The home you own with your spouse likely has immense emotional and financial value. In the event of a divorce, you may wonder if one spouse has the right to keep the home.
Previous posts dealt with splitting up home equity, but what if you or your spouse do not want to settle the dispute amicably? How do Massachusetts courts determine the rightful owner of a home? See below to learn about possible outcomes during your divorce.
Reasons a court awards sole ownership
Usually, the courts order the equal division of equity. However, in uncommon circumstances, Massachusetts courts do have the right to give a home to one party. If one spouse has enough separate assets that equal to or surpass the house’s value, the other spouse may receive permanent ownership. If you do not have equity in the home, a mediator will likely allow you to keep the house so long as the other spouse is not liable for it. Also, if someone in the marriage demonstrated financial irresponsibility, a court may consider awarding the home to the other spouse.

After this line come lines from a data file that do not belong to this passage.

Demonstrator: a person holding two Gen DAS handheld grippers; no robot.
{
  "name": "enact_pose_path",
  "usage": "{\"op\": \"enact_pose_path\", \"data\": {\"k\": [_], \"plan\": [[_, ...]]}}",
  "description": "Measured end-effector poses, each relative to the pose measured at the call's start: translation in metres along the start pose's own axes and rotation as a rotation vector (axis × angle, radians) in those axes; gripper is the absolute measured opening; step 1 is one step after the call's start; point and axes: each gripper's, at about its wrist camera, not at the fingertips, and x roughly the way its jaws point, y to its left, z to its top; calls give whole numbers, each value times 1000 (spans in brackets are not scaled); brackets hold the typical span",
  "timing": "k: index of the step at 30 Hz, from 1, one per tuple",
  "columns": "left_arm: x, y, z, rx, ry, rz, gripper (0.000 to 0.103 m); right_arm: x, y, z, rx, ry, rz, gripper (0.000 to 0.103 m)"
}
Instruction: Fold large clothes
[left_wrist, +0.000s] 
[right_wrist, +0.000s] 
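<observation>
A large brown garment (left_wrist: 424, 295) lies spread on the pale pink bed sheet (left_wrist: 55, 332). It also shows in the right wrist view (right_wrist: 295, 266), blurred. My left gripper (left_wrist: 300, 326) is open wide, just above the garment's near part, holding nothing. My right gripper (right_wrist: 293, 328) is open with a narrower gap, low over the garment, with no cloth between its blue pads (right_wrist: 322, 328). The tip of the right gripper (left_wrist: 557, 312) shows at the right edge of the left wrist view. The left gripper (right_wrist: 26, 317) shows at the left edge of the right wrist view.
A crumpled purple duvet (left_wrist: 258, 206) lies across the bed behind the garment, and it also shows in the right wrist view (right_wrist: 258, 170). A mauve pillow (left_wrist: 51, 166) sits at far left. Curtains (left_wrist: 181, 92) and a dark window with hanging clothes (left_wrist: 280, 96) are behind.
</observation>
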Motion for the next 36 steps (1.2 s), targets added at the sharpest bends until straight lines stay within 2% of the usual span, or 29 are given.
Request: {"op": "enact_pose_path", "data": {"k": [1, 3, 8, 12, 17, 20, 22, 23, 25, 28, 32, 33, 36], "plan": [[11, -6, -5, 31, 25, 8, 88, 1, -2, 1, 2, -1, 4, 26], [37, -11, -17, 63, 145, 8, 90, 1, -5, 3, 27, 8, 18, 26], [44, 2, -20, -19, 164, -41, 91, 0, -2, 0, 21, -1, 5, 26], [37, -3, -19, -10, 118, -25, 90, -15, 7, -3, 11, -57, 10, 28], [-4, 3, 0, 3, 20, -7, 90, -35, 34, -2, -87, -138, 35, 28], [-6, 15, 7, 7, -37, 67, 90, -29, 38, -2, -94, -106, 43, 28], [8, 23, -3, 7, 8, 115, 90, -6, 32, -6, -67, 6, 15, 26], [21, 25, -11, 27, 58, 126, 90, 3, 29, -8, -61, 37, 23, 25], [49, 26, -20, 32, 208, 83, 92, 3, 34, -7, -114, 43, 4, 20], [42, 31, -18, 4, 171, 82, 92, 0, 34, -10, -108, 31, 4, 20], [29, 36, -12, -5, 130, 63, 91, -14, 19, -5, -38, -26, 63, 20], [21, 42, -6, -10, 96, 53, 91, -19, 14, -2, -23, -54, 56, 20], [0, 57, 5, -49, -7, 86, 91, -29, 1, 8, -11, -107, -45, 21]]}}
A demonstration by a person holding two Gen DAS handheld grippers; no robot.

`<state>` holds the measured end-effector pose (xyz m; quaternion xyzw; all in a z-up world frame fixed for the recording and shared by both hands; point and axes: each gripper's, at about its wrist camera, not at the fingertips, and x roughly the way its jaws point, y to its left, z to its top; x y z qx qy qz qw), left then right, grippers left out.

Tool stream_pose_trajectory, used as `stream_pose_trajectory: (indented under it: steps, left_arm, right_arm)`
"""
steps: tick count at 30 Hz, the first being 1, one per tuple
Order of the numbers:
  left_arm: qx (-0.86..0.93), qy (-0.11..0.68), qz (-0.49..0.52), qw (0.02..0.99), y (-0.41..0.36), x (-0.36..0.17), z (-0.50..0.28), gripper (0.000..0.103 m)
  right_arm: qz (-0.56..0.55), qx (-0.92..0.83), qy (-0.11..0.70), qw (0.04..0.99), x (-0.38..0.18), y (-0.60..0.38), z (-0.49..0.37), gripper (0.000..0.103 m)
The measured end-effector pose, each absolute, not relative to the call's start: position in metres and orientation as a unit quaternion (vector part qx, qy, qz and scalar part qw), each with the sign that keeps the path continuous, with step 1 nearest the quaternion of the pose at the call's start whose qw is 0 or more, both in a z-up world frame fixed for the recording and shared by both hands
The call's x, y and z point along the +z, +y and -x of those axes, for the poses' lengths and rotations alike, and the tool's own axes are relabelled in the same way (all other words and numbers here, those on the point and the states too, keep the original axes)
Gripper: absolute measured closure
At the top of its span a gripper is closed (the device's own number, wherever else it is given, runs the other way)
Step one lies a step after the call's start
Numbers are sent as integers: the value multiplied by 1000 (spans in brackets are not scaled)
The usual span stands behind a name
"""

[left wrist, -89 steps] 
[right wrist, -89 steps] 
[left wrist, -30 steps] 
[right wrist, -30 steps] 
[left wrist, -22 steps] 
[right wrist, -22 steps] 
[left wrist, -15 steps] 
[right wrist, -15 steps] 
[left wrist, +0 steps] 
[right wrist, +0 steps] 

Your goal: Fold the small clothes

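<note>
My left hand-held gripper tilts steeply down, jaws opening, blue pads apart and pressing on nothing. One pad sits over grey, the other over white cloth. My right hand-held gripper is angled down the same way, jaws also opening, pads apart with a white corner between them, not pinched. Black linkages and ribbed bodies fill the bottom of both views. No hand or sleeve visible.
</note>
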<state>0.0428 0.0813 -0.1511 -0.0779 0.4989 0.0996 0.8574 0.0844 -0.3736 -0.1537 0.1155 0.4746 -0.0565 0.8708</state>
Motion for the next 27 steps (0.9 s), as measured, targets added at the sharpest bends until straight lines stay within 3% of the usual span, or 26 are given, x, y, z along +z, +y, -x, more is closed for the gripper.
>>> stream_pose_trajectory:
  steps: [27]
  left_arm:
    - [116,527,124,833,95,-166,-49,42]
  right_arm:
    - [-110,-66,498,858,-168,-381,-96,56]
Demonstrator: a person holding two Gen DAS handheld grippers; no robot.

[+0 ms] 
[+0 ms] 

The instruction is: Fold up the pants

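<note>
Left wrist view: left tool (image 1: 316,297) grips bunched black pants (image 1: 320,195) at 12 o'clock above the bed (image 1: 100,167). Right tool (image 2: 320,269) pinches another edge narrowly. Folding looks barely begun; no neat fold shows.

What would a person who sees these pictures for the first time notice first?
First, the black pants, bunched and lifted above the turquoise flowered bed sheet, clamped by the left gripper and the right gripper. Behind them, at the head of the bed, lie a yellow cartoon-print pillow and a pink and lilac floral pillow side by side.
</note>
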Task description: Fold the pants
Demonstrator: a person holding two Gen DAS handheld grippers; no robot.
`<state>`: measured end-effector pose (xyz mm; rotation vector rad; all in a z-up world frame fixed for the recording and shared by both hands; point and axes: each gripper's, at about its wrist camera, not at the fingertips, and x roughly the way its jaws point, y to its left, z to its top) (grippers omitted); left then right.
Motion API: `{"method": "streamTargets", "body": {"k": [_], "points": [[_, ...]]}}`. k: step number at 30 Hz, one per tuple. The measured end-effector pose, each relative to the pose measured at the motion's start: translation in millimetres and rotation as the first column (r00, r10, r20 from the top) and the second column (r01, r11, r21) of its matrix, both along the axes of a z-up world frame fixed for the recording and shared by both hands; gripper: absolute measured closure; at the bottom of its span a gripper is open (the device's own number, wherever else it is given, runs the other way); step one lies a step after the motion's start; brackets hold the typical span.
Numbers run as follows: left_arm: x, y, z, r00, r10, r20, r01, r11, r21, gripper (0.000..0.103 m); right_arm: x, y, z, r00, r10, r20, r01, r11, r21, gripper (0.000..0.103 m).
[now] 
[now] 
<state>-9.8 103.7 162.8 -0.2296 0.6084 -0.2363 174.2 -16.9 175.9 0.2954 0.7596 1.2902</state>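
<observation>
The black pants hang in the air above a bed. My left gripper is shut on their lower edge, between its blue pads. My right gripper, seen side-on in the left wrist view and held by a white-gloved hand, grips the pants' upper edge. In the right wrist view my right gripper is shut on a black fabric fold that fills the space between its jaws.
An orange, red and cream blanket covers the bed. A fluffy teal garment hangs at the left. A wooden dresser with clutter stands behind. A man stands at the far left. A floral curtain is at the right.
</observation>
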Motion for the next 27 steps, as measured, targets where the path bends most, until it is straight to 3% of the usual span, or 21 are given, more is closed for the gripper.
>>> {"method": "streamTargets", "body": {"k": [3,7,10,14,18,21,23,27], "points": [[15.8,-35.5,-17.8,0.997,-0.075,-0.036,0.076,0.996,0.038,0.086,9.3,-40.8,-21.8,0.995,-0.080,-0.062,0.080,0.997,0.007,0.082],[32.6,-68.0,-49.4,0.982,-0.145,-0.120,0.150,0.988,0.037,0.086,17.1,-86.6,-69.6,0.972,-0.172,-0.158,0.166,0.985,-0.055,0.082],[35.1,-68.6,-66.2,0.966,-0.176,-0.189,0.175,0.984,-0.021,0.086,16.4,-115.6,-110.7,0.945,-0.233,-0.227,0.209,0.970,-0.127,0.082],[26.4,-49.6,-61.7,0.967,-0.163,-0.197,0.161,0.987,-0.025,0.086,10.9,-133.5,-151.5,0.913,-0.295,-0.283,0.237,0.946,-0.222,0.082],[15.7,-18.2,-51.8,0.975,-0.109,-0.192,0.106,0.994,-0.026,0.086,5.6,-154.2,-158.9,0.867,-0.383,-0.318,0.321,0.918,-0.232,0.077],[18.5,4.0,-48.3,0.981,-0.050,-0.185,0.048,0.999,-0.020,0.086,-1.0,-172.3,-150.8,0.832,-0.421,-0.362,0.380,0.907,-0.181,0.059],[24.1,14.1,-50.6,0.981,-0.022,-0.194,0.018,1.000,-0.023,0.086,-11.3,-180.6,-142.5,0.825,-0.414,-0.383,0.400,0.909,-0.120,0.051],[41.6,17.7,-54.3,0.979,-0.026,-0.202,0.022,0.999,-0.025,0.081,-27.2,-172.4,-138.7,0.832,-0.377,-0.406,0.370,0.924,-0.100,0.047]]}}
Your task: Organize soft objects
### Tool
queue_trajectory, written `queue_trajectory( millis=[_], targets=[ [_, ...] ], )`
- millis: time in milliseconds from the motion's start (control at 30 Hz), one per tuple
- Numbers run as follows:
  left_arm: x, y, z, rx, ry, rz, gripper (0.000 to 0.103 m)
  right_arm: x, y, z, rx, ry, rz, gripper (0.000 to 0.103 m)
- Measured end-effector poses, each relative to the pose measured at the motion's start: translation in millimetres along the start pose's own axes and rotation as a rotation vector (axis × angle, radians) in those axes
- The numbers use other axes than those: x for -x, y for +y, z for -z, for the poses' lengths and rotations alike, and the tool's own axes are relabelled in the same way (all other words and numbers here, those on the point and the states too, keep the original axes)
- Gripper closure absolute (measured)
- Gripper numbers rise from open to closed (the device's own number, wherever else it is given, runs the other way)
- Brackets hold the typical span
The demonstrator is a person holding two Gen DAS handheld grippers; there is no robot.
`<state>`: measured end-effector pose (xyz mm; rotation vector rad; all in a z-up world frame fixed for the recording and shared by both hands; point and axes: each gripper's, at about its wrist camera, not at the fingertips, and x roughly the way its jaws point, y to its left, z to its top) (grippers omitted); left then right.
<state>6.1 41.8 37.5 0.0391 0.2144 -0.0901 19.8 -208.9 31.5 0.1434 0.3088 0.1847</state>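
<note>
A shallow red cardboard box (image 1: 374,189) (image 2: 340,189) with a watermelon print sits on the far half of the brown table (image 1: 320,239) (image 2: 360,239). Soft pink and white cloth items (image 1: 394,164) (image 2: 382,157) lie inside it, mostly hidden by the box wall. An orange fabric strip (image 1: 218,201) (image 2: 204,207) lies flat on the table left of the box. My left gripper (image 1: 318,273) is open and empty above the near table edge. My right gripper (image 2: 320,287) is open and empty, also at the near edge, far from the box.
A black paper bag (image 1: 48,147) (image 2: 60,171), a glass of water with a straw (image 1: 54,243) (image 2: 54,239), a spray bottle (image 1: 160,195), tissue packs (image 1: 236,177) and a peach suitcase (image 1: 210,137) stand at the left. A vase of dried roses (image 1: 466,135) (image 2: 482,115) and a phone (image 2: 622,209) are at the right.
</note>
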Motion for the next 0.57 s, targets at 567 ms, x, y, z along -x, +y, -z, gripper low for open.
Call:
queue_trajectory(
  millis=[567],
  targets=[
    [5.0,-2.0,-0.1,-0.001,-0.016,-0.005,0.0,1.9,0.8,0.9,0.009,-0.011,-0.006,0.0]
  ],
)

Further considerations and temporary residency
According to Chapter 208, mediators also consider the conduct of both parties, age, health, income opportunities, the needs of your children, contributions to the home and time spent in the home as a married couple. It is also possible that the courts impose a temporary order for one spouse to leave the house for up to 90 days.
Massachusetts rarely grants sole ownership of a home to one spouse. If you worry that you will lose your home in a divorce for one of the above reasons, consult with a lawyer about your options.